日本の経済が成長していかないのは、教育や若者に対する支出を渋り続けた結果、少子高齢化が大きく進み、あらゆる格差が拡がるなど、人への投資ができていないことと、生産性、効率性を高めるデジタル化が地方や中小企業の隅々まで行き渡っていないことが大きな要因の一つと考えております。


私は、「10年後の”常識”を創る。」政策の一つとして、日本経済全体のありとあらゆるものを積極的にデジタル化し、アナログなモデルからの脱却を図り、社会のスマート化を進め、豊かな日本を再興したいと思っています。


本記事では、想定する未来から逆算した必要な政策を思考するために、政府、行政、専門家が語る「第4次産業革命」と「シンギュラリティ」に関する発言をまとめました。


近未来は、どんな世界になると予測されているのか、ご興味のある方は、是非ご高覧ください。

 

 


1.    第4次産業革命とは

 

第4次産業革命とは、18世紀末以降の水力や蒸気機関による工場の機械化である第1次産業革命、20世紀初頭の分業に基づく電力を用いた大量生産である第2次産業革命、1970年代初頭からの電子工学や情報技術を用いた一層のオートメーション化である第3次産業革命に続く、次のようないくつかのコアとなる技術革新を指す。

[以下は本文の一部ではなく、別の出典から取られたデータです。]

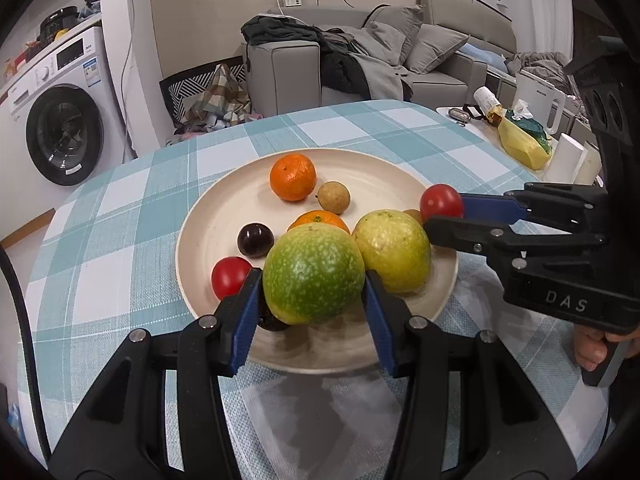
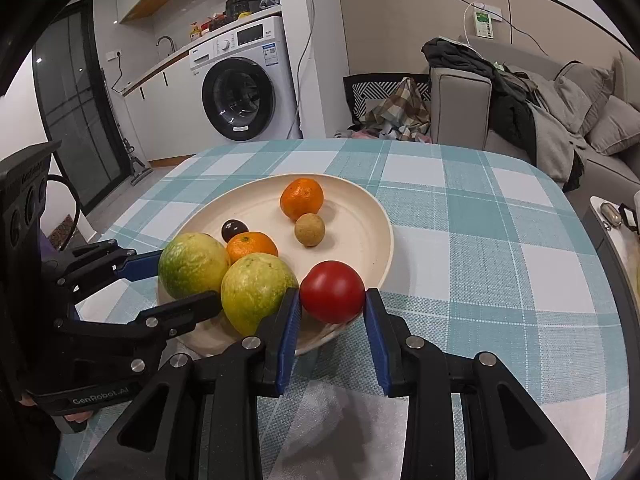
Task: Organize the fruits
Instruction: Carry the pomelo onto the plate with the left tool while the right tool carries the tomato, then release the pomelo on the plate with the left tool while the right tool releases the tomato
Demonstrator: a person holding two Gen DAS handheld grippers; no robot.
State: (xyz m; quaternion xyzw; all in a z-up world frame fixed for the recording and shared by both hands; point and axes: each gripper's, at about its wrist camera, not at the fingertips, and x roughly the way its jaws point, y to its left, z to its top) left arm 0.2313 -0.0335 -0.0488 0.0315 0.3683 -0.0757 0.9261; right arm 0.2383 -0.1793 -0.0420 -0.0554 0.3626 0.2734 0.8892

 一つ目はIoT 及びビックデータである。工場の機械の稼働状況から、交通、気象、個人の健康状況まで様々な情報がデータ化され、それらをネットワークでつなげてまとめ、これを解析・利用することで、新たな付加価値が生まれている。

 二つ目はAIである。人間がコンピューターに対してあらかじめ分析上注目すべき要素を全て与えなくとも、コンピューター自らが学習し、一定の判断を行うことが可能となっている。加えて、従来のロボット技術も、更に複雑な作業が可能となっているほか、3Dプリンターの発展により、省スペースで複雑な工作物の製造も可能となっている。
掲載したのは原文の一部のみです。